Although I ran home on Friday with two days’ worth of clothing (as a result of minimising the contents of my backpack the previous day), I took it relatively easy and then had a rest day on Saturday.

On Sunday, most of my aches had cleared up and I was well rested for my long run. The sun was out and the river paths were crowded, which meant my girlfriend kept on getting trapped behind large walking parties as she came round with me on her bike. I was carrying 1.5 litres of water in my Camelbak and two carb gels for the latter stages of the run and generally feeling good. However, around 8 miles in I started to feel the ache in my hips. Try as I might to ignore it, I’m sure other runners can relate to the niggling in your mind circular thoughts of ‘This hurts. Why does this hurt? The more I think about it, the more it seems to be hurting. Is this hurting?’

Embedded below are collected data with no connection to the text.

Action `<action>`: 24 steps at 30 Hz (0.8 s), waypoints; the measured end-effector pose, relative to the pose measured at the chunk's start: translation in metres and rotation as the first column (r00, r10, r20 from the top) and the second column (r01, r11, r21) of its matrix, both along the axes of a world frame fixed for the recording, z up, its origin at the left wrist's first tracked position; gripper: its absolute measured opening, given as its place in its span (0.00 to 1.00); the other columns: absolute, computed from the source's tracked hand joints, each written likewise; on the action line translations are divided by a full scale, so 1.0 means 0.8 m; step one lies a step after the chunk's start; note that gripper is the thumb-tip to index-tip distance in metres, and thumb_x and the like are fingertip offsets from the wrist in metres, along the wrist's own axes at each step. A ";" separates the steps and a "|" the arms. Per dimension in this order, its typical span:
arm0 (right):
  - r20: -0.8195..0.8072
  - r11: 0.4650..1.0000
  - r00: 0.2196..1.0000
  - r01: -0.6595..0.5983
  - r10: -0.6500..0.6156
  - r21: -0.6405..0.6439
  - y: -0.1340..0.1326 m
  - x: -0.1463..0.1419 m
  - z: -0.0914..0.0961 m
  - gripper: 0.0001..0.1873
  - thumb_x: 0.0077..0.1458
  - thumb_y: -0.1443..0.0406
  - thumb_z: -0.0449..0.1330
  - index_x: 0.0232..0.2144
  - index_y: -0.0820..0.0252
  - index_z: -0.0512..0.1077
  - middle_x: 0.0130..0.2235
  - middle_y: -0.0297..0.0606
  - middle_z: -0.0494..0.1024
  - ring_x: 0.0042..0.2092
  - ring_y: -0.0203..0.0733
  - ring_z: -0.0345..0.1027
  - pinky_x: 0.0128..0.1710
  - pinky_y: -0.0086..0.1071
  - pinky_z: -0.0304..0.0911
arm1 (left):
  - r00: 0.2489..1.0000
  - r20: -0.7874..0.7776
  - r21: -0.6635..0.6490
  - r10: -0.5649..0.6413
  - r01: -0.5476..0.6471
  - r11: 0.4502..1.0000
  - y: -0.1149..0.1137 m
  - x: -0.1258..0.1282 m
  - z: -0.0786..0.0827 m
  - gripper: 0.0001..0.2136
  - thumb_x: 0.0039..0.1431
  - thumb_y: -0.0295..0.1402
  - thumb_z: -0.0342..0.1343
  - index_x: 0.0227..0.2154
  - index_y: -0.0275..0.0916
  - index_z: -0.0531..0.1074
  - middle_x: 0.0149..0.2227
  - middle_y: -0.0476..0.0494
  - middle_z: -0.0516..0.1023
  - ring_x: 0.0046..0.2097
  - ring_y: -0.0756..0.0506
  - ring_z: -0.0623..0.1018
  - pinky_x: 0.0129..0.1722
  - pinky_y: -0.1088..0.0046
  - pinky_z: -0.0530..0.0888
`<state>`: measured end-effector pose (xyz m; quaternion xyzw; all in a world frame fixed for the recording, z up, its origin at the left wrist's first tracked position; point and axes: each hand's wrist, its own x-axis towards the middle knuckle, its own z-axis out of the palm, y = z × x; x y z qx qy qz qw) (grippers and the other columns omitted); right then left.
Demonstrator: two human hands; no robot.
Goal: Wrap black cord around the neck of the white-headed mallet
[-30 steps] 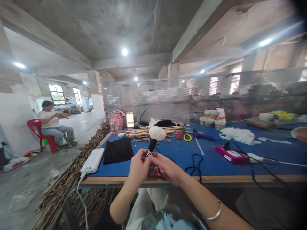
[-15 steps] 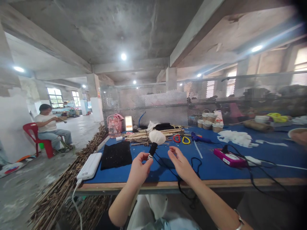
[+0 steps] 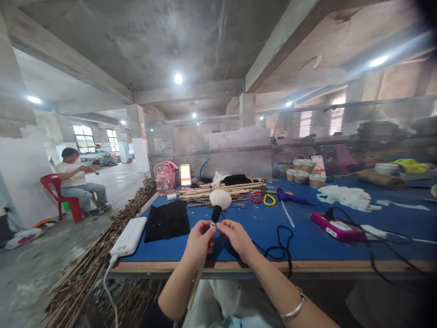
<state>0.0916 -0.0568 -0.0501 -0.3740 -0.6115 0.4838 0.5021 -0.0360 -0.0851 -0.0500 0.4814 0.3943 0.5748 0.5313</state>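
My left hand (image 3: 198, 238) is closed around a thin wooden stick topped by a white padded ball (image 3: 220, 199) with a black wrapped neck, held upright over the near edge of the blue table (image 3: 307, 237). My right hand (image 3: 235, 236) pinches at the neck just below the black wrap, fingertips touching the left hand. A black cord (image 3: 278, 243) trails from there across the table and over its edge.
On the table lie a black cloth (image 3: 167, 220), a white power bank (image 3: 129, 236), a pink device (image 3: 336, 228), red and yellow scissors (image 3: 261, 197), bamboo sticks (image 3: 218, 187) and small cups (image 3: 302, 175). Stick bundles (image 3: 95, 269) lie on the floor at left. A person (image 3: 77, 182) sits on a red chair.
Half a second ago my right hand was open and pulled away to the right of the stick. It has come back and closed on the black neck beside my left hand.
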 end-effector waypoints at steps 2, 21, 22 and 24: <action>-0.025 1.000 1.000 0.004 -0.004 -0.005 0.001 0.002 -0.002 0.17 0.44 0.53 0.58 0.19 0.61 0.64 0.15 0.25 0.53 0.19 0.29 0.43 0.19 0.27 0.40 | 0.996 0.068 -0.046 -0.054 0.057 0.997 0.002 -0.003 0.001 0.19 0.40 0.40 0.62 0.31 0.37 0.62 0.23 0.56 0.62 0.16 0.59 0.60 0.12 0.84 0.53; 0.024 0.992 0.998 0.054 -0.057 0.115 -0.004 0.009 -0.003 0.14 0.46 0.56 0.58 0.24 0.62 0.68 0.20 0.31 0.69 0.23 0.34 0.57 0.27 0.29 0.52 | 0.884 0.391 -0.123 -0.255 0.325 0.938 -0.003 -0.005 -0.002 0.12 0.46 0.34 0.61 0.31 0.33 0.68 0.27 0.49 0.71 0.15 0.61 0.62 0.10 0.87 0.55; 0.008 0.993 0.997 0.070 -0.071 0.091 -0.003 0.009 -0.004 0.14 0.45 0.55 0.59 0.27 0.62 0.68 0.19 0.29 0.68 0.21 0.33 0.54 0.24 0.28 0.51 | 0.897 0.360 -0.106 -0.256 0.312 0.944 -0.003 -0.004 -0.003 0.13 0.46 0.35 0.61 0.31 0.33 0.68 0.27 0.48 0.72 0.15 0.60 0.63 0.10 0.87 0.56; -0.049 0.998 0.999 0.024 -0.021 0.060 -0.004 0.009 -0.004 0.17 0.44 0.55 0.60 0.32 0.62 0.67 0.19 0.29 0.67 0.21 0.32 0.53 0.22 0.27 0.49 | 0.916 0.311 -0.089 -0.254 0.294 0.952 -0.004 -0.004 -0.005 0.14 0.46 0.37 0.61 0.32 0.32 0.68 0.28 0.46 0.74 0.15 0.59 0.63 0.09 0.85 0.56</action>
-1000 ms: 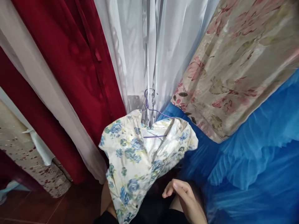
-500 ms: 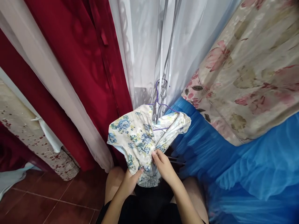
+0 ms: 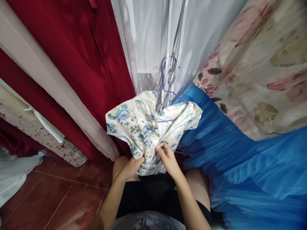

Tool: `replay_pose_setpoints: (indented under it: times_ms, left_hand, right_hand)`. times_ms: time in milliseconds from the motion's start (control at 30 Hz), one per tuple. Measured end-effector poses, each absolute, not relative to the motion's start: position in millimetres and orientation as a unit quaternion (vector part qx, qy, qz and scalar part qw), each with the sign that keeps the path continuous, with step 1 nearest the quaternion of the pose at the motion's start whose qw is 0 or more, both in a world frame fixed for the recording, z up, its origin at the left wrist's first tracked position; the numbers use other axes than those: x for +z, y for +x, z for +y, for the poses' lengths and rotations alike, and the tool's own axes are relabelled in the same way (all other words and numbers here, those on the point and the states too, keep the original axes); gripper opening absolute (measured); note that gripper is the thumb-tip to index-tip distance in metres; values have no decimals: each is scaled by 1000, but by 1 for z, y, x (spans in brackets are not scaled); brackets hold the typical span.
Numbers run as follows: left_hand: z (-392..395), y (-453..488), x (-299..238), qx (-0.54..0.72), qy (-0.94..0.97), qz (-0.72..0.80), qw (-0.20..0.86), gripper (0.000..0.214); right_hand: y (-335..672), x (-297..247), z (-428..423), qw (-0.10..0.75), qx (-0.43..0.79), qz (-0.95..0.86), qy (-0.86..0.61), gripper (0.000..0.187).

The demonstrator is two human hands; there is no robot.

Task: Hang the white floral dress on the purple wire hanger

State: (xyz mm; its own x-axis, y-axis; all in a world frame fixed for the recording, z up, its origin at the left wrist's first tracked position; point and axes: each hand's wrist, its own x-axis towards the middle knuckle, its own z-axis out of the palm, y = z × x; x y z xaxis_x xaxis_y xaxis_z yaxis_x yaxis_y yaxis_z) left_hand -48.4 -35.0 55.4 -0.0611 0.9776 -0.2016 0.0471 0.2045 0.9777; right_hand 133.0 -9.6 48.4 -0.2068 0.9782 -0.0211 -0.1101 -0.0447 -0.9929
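Note:
A cream blouse [image 3: 146, 131] with blue flowers and a V neckline hangs in front of me on a purple wire hanger [image 3: 163, 76]. Its gathered lower edge is above my lap. My left hand [image 3: 133, 166] grips the blouse's lower left side, thumb on top and fingers hidden behind the cloth. On the front, just below the V of the neckline, my right hand [image 3: 167, 157] pinches the fabric between thumb and curled fingers.
A white curtain-like cloth [image 3: 146, 38] hangs behind the hanger. Red cloth [image 3: 96, 57] hangs on the left, and blue tulle [image 3: 240, 169] with a floral fabric [image 3: 259, 92] on the right. Red floor tiles [image 3: 64, 195] show at lower left.
The blouse, hanger and both hands appear higher in view, as the camera has tilted down a little. Both hands keep their hold on the blouse at about the same places.

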Motion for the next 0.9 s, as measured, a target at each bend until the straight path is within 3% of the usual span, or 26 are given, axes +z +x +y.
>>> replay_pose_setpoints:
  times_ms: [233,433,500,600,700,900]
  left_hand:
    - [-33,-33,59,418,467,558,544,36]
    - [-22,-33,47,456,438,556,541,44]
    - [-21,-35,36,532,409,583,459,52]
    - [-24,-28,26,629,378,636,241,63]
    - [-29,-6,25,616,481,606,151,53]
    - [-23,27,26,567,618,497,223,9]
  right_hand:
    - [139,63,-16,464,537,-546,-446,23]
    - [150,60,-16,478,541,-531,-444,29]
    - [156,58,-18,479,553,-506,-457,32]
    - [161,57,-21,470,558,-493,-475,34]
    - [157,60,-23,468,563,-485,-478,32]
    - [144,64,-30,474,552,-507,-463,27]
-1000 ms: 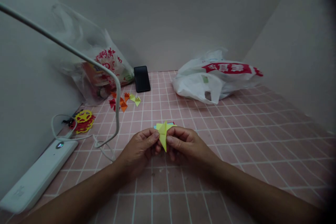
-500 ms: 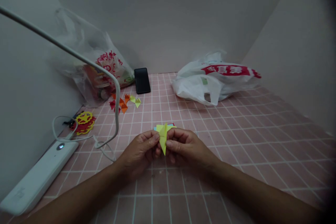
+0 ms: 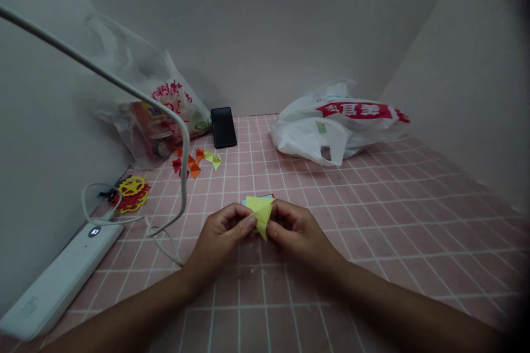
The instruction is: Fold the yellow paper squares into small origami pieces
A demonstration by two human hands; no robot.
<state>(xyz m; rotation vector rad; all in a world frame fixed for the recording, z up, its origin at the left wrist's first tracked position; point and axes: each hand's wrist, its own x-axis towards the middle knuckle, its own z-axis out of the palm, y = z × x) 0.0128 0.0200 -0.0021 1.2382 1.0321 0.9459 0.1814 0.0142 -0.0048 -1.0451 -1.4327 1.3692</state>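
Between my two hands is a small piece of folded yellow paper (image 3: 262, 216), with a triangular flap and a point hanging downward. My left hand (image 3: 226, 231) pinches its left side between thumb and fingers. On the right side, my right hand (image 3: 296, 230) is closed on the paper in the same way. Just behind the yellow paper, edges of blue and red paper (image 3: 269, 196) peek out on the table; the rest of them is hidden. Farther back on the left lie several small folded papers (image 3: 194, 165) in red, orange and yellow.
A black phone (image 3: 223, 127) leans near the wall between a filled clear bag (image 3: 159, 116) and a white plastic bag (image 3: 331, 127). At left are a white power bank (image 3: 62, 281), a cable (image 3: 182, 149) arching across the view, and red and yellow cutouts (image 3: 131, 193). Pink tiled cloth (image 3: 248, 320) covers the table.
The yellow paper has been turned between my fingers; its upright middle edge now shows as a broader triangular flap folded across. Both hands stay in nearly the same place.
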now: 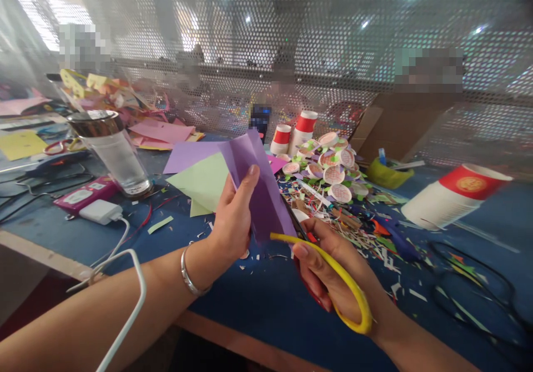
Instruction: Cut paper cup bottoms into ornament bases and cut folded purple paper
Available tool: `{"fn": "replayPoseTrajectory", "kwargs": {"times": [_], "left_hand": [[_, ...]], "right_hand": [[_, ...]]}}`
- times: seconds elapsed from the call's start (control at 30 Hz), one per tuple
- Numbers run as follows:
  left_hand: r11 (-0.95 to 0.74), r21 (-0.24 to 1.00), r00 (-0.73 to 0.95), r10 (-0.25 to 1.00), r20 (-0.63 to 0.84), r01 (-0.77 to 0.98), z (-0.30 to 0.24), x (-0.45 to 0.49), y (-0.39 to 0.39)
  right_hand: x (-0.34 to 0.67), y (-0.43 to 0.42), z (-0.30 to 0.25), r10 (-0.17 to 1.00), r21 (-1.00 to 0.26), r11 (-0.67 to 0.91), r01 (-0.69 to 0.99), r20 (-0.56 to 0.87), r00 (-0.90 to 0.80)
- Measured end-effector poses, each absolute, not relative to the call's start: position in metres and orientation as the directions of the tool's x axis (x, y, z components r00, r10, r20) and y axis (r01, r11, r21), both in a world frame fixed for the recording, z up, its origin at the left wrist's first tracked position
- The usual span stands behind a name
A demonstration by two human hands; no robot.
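My left hand (pixel 234 216) pinches a folded sheet of purple paper (pixel 260 186) above the blue table, thumb on its front face. My right hand (pixel 328 261) grips yellow-handled scissors (pixel 333 275), whose blades meet the lower right edge of the purple paper; the blades are mostly hidden by the sheet and my fingers. A silver bangle sits on my left wrist. Behind the held paper lie a light green sheet (pixel 202 182) and another purple sheet (pixel 187 155) flat on the table.
A glass tumbler with a metal rim (pixel 112 152) stands at left by a pink box (pixel 85 193) and a white charger with its cable (pixel 102 212). Paper cups (pixel 452 194), round cup lids (pixel 333 169), a yellow-green bowl (pixel 387 175) and paper scraps crowd the right. A perforated metal screen backs the table.
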State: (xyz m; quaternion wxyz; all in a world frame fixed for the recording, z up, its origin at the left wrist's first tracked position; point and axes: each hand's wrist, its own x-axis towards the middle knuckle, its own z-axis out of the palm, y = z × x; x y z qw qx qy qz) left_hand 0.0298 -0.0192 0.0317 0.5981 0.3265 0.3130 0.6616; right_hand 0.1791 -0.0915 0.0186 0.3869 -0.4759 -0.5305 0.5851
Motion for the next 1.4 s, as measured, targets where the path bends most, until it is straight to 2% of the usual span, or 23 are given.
{"fn": "replayPoseTrajectory", "kwargs": {"times": [0.2, 0.53, 0.7, 0.93, 1.4], "left_hand": [[-0.083, 0.838, -0.006, 0.995, 0.095, -0.539, 0.0351, 0.0269, -0.0182], [0.021, 0.814, -0.006, 1.000, -0.030, -0.581, 0.0393, 0.0301, -0.0175], [0.133, 0.803, 0.063, 0.991, -0.119, -0.580, 0.0391, 0.0302, -0.0167], [0.246, 0.767, 0.186, 0.968, -0.167, -0.593, 0.0400, 0.0290, -0.0150], [0.237, 0.760, 0.187, 0.970, -0.153, -0.605, 0.0377, 0.0298, -0.0166]], "right_hand": [[0.1793, -0.0896, 0.0229, 0.968, -0.983, -0.122, 0.137, -0.148, -0.203], [0.1785, -0.0891, 0.0177, 0.964, -0.990, -0.125, 0.062, -0.136, -0.228], [0.1770, -0.0906, 0.0137, 0.974, -0.992, -0.121, 0.041, -0.126, -0.190], [0.1767, -0.0914, 0.0158, 0.976, -0.993, -0.117, 0.036, -0.121, -0.180], [0.1757, -0.0922, 0.0146, 0.976, -0.994, -0.100, 0.035, -0.105, -0.188]]}}
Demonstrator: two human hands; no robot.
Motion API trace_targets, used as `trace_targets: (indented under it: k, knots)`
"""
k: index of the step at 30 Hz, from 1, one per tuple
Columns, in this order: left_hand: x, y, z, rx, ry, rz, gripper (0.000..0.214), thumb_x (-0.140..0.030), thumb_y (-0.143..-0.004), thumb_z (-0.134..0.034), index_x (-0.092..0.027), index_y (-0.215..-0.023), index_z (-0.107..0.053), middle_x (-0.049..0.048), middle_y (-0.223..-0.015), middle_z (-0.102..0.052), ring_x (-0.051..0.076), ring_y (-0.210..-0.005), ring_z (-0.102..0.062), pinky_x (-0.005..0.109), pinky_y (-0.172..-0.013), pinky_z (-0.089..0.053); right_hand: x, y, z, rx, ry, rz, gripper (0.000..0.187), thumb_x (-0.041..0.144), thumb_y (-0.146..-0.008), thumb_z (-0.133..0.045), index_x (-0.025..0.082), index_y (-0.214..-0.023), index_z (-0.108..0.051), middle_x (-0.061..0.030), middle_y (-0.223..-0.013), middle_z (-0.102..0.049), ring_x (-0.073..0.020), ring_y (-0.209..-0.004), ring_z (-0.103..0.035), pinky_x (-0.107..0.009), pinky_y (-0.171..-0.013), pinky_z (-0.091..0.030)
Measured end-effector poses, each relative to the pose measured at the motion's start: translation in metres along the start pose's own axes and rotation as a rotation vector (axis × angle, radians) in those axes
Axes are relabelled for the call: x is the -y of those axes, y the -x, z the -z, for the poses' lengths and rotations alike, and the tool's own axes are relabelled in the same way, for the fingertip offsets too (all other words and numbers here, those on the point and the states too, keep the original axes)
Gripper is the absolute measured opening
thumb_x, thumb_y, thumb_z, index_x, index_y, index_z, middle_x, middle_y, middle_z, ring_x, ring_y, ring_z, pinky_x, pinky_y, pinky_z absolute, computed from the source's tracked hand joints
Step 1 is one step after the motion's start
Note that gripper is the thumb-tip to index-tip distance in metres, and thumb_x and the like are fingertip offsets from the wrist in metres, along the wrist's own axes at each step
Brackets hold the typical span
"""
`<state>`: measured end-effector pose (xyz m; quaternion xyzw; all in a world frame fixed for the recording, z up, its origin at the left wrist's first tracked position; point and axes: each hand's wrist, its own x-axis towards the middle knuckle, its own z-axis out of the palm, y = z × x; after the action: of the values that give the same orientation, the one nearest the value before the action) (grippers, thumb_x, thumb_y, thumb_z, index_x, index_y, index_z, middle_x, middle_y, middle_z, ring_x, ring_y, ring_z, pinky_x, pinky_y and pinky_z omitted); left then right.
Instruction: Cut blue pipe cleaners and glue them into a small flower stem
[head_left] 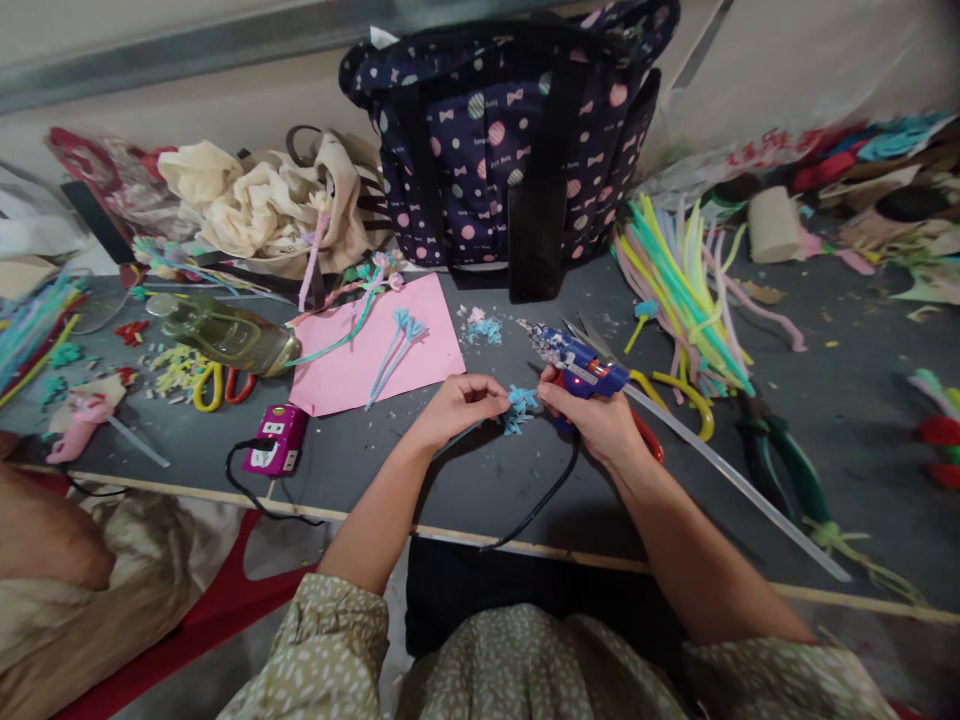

After 13 miles, I took my first gel. It was a brand I hadn’t tried before – Viper something – and it sounded manly. Grr. Sipping on the sharp-tasting lemon and lime gloop reminded me of drinking cordial neat. Regardless of taste, it kept me going. Leaving Lizzy to read her book in Victoria Park, I shortened my stride and picked up the pace to knock out a few miles at close to marathon pace. (The crowds down the tow path had resulted in some uneven splits, so I wanted to make sure I wasn’t having trouble with the pace in the heat.)

At 20 miles I headed back to Lizzy, took my other gel (rhubarb and custard Torq, which was surprisingly tasty) and we set off back home. Although I could still feel my hips aching, the shorter stride seemed to be helping things and (once we’d passed an enormous pack of day trippers off to view the Olympic stadium from a distance) we made good pace back. In the end, the long run tallied up at 26.6 miles in 3:18, with an average pace of 7:27 per mile (whatever that might mean with the splits being a bit all over the place at times).

With just 27 days left until the marathon, this week clocked up at 63 miles. I’m feeling happy with that, and not minding the heat too much. Now that British summer time has officially commenced the evenings are going to be lighter, making the after-work training that much more pleasant.

And, in case you’ve been keeping a log of this, I fixed my bike. The bike had been sitting up side down in the garden with the rear wheel removed and tyre gone from the spate of punctures I suffered before Christmas. Now I’ll be truly free of the tube again!